Now I'll fit the model with statsmodels, which uses r-style arguments (I think it supports regular python arguments too).

```
model = statsmodels_formula.ols("Balance ~ gender", data=data).fit()
print(model.summary())
```

OLS Regression Results ============================================================================== Dep. Variable: Balance R-squared: 0.000 Model: OLS Adj. R-squared: -0.002 Method: Least Squares F-statistic: 0.1836 Date: Sun, 02 Aug 2020 Prob (F-statistic): 0.669 Time: 16:55:01 Log-Likelihood: -3019.3 No. Observations: 400 AIC: 6043. Df Residuals: 398 BIC: 6051. Df Model: 1 Covariance Type: nonrobust ============================================================================== coef std err t P>|t| [0.025 0.975] ------------------------------------------------------------------------------ Intercept 509.8031 33.128 15.389 0.000 444.675 574.931 gender 19.7331 46.051 0.429 0.669 -70.801 110.267 ============================================================================== Omnibus: 28.438 Durbin-Watson: 1.940 Prob(Omnibus): 0.000 Jarque-Bera (JB): 27.346 Skew: 0.583 Prob(JB): 1.15e-06 Kurtosis: 2.471 Cond. No. 2.66 ============================================================================== Warnings: [1] Standard Errors assume that the covariance matrix of the errors is correctly specified.

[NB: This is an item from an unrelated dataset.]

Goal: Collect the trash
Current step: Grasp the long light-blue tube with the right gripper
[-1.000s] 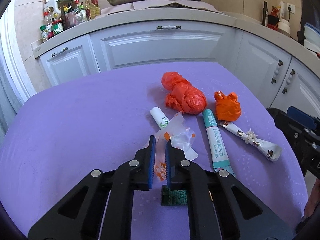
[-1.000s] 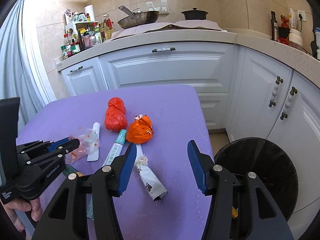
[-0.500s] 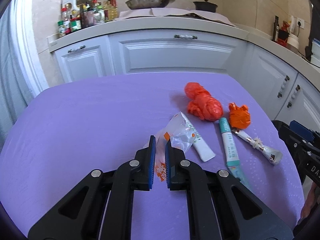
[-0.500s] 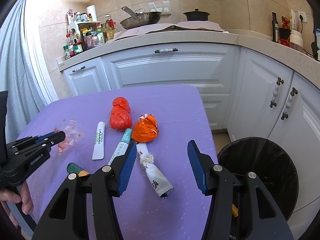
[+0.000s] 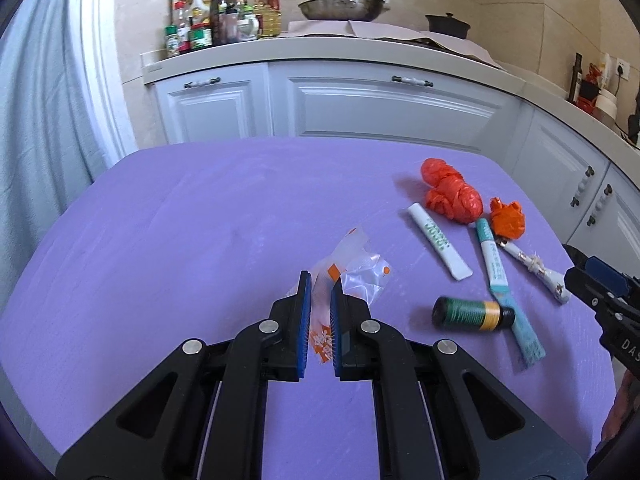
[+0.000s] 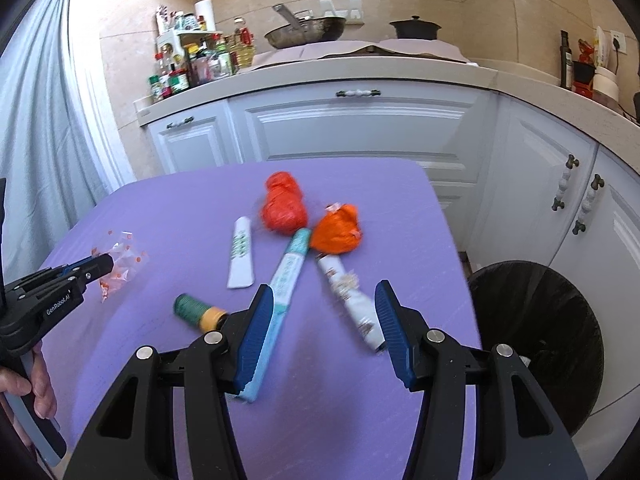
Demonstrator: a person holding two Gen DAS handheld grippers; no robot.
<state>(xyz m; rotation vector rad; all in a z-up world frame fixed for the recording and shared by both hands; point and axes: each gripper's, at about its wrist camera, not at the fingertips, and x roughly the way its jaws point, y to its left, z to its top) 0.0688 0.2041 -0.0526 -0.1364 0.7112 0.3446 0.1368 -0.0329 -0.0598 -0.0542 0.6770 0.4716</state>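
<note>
Trash wrapper [image 5: 352,276], light and crinkly, is pinched by left gripper [image 5: 320,300] left of bottle [image 5: 472,314]; right gripper [image 6: 324,312] jaws stand half-open, empty.

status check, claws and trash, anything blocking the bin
Left claw shut on clear orange-printed plastic wrapper. Right claw open, empty. Black round bin right of purple table, path clear.

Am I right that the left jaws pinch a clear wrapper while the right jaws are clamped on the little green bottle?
Not quite. The left gripper does pinch the clear wrapper, but in the right wrist view the right gripper stands open and empty; the green bottle lies on the purple table.
</note>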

The model is something like this:

\[ balance = \beta_0 + \beta_1 \times gender \]

Since we encoded Male as 0 and Female as 1, when the gender is Male the second term drops out and all you have is \(\beta_0\), while for females you have have the full equation. How do you interpret the \(\beta\)s?

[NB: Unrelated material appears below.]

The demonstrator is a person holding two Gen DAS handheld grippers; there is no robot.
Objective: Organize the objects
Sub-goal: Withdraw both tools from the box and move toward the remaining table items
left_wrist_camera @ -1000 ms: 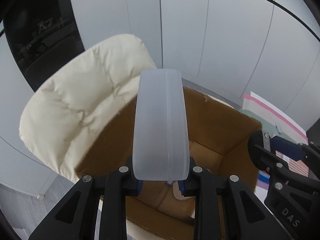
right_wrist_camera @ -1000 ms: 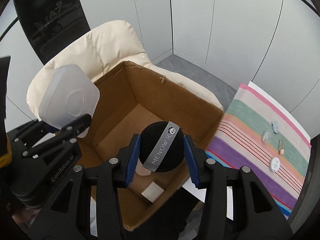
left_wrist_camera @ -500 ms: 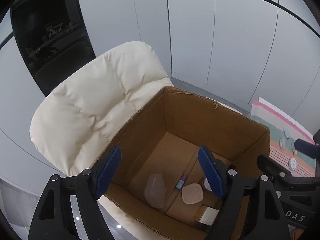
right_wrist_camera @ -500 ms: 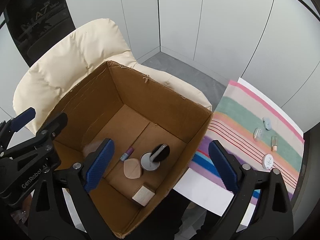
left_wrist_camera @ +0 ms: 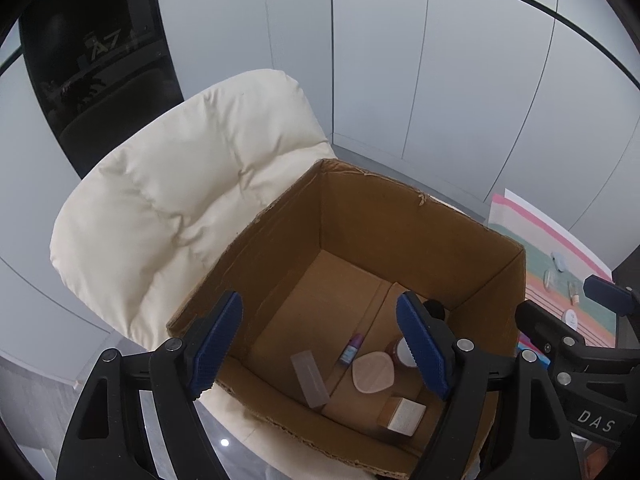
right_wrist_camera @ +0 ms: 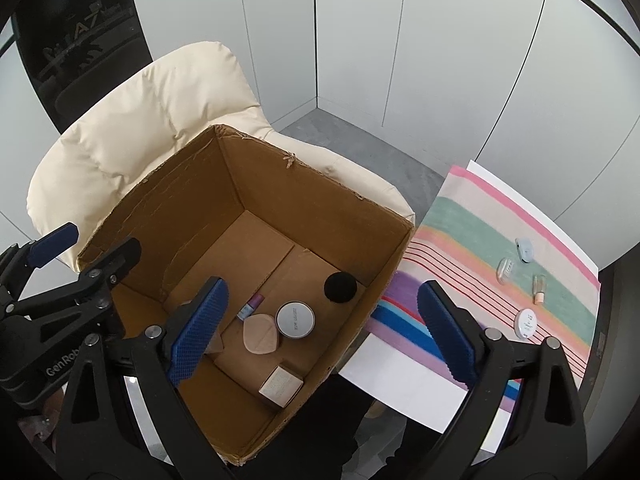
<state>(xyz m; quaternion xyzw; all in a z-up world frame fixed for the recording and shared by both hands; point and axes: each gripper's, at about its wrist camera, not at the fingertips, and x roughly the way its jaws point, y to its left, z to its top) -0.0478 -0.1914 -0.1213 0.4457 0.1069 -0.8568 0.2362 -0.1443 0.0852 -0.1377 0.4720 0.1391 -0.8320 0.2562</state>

- \(\beta_0\) is the average balance that males carry
- \(\beta_0 + \beta_1\) is the average balance that females carry
- \(\beta_1\) is the difference between the average balances

We can check this by comparing the `coef`

entry in the summary table that I printed. The `Intercept`

is \(\beta_0\) and `gender`

is \(\beta_1\)

```
male_mean = data[data.Gender=="Male"].Balance.mean()
female_mean = data[data.Gender=="Female"].Balance.mean()
print(f"Average Male Balance: {male_mean:.7}")
print(f"Average Female Balance: {female_mean:0.7}")
print(f"Average difference: {female_mean - male_mean:0.7}")
expect(math.isclose(male_mean, model.params.Intercept)).to(be_true)
expect(math.isclose(female_mean - male_mean, model.params.gender)).to(be_true)
```

Average Male Balance: 509.8031 Average Female Balance: 529.5362 Average difference: 19.73312

```
data = data.sort_values(by="Balance")
data["prediction"] = model.predict(data.gender)
```

```
scatter = data.hvplot.scatter(x="Balance", y="prediction", by="Gender",
color=Plot.color_cycle).opts(
width=Plot.width,
height=Plot.height,
title="Gender Model",
fontscale=Plot.font_scale,
)
output = Embed(plot=scatter, file_name="Gender Model")()
```

```
print(output)
```

I didn't set up a hypothesis test, but if you look at the p-value (the `P>|t|`

column in the summary) for `gender`

you can see that it's much larger than 0.05 or whatever level you would normally choose, so it's probable that `gender`

isn't significant, so the average balance for both genders is really the same, given the deviation, but this is just about interpreting the coefficients, not deciding the validity of this particular model.

## End

So there you have it. If you have the specialized case of binary categorical data you can convert the category to *dummy variables* and then fit a linear regression to it. If you encode the values as *0* and *1* then the *y-intercept* will give you the average output value for the category set to 0 and the *slope* will give you the difference between the average outputs for the categories. If you use different dummy variables the meanings will change slightly, although you will still be inferring things about the averages. Why is this interesting - predicting the mean for each category?

Logistic regression also relies on dummy variables for categorical encodings and this shows a preliminary step that helps us:

- encode the dummy variables
- build a linear model using statsmodels
- view summary information about the model

I didn't emphasize it, but the p-value for the f-statistic might be valuable when deciding whether the categorical data is different enough to use as a feature.